Conveyance of property and the requisite methods of notice when accepting an offer are clearly defined under section 196 of the Law of Property Act 1925, so when a buyer elected to take advantage of an option to purchase, they did so in a way that flirted with the prescribed method yet failed to secure the bargain, despite arguments to the contrary.
Having decided to sell his home, the respondent wrote to the appellants setting out an option to purchase, which expired within a six-month period, while the specific terms of the offer outlined in clause 2, stated clearly that:
“The said option shall be exercisable by notice in writing to the intending vendor at any time within six months from the date hereof…”
Contrastingly, section 196(4) of the Law of Property Act 1925, also explains that:
“Any notice required or authorised by this Act to be served shall also be sufficiently served, if it is sent by post in a registered letter addressed to the lessee, lessor, mortgagee, mortgagor, or other person to be served, by name, at the aforesaid place of abode or business, office, or counting-house, and if that letter is not returned through the post-office undelivered; and that service shall be deemed to be made at the time at which the registered letter would in the ordinary course be delivered.”Law of Property Act 1925
And so, on this occasion the appellants solicitors drafted a written acceptance of the offer, before hand delivering it to the respondent’s solicitors, while noting within the correspondence that a copy of the written notice of acceptance and a deposit cheque had also been posted to the respondent’s home.
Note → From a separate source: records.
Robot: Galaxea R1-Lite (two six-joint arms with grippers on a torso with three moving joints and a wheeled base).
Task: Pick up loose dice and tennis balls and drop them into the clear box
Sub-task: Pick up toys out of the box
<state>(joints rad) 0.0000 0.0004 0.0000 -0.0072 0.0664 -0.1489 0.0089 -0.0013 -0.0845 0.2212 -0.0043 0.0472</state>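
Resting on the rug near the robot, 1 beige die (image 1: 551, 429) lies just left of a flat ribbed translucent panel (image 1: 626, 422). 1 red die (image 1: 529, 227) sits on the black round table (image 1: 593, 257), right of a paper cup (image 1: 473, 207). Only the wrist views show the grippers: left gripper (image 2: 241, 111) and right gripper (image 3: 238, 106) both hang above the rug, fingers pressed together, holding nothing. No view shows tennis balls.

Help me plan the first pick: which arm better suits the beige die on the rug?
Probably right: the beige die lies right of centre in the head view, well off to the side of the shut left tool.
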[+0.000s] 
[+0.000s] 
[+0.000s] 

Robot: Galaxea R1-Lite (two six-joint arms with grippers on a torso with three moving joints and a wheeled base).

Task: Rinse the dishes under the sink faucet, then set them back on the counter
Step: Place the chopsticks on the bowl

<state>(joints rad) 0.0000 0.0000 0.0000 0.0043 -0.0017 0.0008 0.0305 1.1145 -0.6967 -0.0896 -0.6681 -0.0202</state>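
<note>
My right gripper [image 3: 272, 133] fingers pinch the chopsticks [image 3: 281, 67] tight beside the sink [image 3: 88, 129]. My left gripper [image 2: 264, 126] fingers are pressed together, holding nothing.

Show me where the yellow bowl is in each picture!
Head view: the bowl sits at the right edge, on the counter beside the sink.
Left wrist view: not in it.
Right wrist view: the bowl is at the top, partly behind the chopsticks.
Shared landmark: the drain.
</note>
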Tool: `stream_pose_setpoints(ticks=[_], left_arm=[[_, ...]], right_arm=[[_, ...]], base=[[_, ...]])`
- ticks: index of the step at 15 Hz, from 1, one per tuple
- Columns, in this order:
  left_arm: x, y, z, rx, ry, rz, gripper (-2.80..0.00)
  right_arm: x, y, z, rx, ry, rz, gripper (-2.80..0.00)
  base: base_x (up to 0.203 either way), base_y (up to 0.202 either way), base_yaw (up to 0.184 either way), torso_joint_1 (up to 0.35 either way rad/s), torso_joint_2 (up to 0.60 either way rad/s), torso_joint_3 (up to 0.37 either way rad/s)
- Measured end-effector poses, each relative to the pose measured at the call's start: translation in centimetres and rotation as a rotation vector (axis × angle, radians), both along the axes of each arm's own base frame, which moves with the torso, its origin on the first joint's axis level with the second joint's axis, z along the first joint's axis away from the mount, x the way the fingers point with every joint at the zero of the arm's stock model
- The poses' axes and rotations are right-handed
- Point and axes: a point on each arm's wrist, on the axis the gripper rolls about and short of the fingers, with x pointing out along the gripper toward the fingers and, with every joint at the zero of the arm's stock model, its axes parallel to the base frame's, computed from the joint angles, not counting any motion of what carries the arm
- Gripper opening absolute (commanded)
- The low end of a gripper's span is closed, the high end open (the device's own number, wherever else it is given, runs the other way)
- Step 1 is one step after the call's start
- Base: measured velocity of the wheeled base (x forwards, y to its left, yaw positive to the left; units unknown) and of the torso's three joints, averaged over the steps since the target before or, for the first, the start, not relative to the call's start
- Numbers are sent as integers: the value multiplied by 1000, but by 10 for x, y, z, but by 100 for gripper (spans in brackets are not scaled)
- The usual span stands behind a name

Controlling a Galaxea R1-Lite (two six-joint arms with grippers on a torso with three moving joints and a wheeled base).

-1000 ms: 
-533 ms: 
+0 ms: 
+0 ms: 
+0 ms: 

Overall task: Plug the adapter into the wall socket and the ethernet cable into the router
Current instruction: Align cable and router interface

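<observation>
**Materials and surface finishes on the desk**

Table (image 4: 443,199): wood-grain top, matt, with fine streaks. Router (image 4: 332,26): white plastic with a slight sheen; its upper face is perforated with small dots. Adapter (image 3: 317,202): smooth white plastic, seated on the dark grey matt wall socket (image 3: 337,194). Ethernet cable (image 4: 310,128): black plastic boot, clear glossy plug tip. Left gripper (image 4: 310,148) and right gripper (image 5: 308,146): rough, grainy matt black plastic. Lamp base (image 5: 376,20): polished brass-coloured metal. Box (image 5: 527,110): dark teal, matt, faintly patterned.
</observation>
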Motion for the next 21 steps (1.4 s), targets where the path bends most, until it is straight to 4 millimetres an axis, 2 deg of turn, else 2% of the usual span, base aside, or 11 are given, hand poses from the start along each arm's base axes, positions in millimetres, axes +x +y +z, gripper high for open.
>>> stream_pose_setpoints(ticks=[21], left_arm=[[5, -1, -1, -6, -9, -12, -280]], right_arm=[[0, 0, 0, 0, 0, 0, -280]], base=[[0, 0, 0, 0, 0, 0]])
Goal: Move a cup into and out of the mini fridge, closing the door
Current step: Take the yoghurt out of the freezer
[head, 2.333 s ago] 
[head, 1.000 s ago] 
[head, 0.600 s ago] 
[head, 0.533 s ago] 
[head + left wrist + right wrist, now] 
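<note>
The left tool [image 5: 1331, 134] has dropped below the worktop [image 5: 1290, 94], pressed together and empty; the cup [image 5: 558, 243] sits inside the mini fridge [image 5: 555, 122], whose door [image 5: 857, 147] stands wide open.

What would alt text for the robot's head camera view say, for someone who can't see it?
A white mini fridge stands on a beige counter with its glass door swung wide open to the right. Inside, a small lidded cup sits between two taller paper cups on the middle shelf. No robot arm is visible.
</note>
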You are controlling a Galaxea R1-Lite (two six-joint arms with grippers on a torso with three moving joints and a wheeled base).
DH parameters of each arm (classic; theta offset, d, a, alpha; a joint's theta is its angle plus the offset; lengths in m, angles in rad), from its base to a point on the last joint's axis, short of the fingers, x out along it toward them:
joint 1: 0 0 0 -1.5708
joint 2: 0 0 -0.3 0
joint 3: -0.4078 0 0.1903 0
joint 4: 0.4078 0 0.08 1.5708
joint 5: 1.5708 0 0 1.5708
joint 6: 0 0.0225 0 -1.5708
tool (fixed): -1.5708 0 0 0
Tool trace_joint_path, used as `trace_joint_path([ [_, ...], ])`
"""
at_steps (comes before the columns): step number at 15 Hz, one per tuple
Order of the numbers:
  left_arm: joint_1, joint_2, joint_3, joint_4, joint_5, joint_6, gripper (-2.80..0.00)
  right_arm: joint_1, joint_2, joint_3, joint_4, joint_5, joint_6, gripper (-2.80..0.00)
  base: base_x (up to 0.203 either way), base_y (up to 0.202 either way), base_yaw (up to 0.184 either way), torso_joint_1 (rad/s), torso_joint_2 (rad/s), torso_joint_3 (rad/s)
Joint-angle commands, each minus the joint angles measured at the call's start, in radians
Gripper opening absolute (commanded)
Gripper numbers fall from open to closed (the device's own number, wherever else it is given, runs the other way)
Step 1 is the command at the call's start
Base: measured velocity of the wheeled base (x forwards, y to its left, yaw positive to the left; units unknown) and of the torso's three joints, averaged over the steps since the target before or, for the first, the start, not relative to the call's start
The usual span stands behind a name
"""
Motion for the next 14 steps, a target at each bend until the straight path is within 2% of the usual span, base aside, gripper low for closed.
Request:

After receiving the letter, the solicitors telephoned the respondent to advise him they had received the notice and that a copy of it was on its way to him, whereupon he explained that he had already made travel plans; and so, having been instructed by his solicitors to leave despite the expected letter, he vacated his home for a number of days.
After being franked and handed to the post-office, the letter failed to arrive at the respondent’s home; hence, the appellants sought legal action to secure the property, on grounds that a contract for both sale and purchase had been executed, irrespective of whether the posted letter had arrived, while it was also argued that the oral communication between the solicitors and the respondent further confirmed acceptance of the offer, when factoring in the solicitors possession of the letter.
In the first instance, the appellants relied upon Henthorn v Fraser; in which, the Court of Appeal held that:
“Where the circumstances are such that it must have been within the contemplation of the parties that, according to the ordinary usages of mankind, the post might be used as a means of communicating the acceptance of an offer, the acceptance is complete as soon as it is posted.”Henthorn v Fraser
However, the court ruled against them, before the Court of Appeal overruled and distinguished Henthorn in light of an absence of expressed postal methods expressed within the purchase option.
And so, dismissing the appeal on grounds that failure of the respondent to physically take receipt and read the notice became fatal to any claim of right to buy, the court reminded the parties that:
“If a notice is to be of any value it must be an intimation to someone. A notice which cannot impinge on anyone’s mind is not functioning as such.”